**WORK REQUIRED:**
Repeat the full listing below verbatim and keep the images out.

**COLLECTED MATERIAL:**

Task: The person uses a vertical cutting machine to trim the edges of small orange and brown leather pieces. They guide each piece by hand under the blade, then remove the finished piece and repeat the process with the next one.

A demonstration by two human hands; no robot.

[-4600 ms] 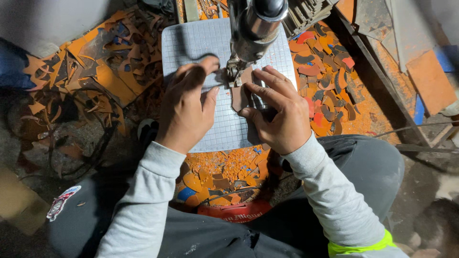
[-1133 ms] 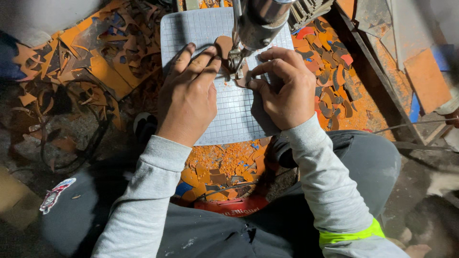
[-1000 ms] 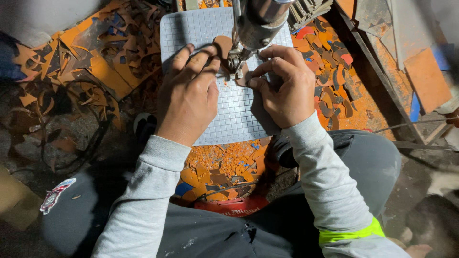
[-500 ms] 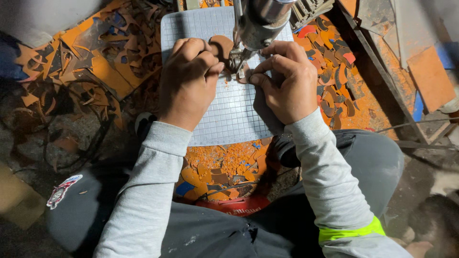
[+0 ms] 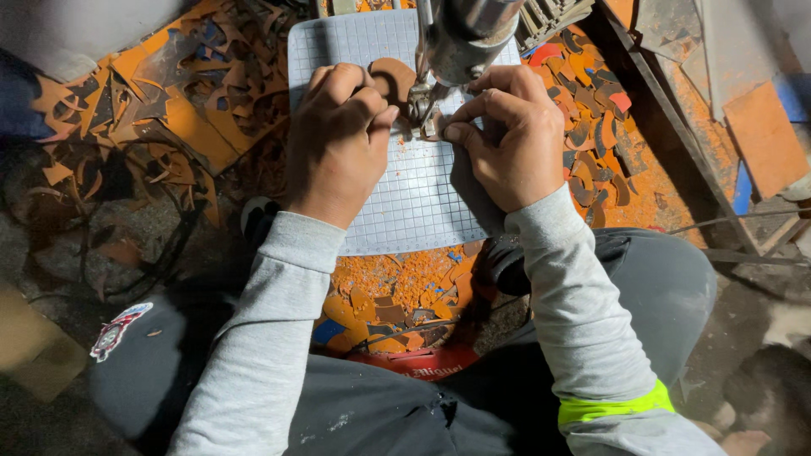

**EXERCISE RESPONSE:**
Task: The person uses a vertical cutting machine to trim the edges of small orange and brown leather pieces. They guide each piece by hand under the blade, then remove the finished piece and repeat the process with the next one.

A demonstration by two human hands; no robot.

[-4600 ms] 
[-1133 ms] 
[-1000 ms] 
[-500 ms] 
[+0 ms] 

The given output is the complete response.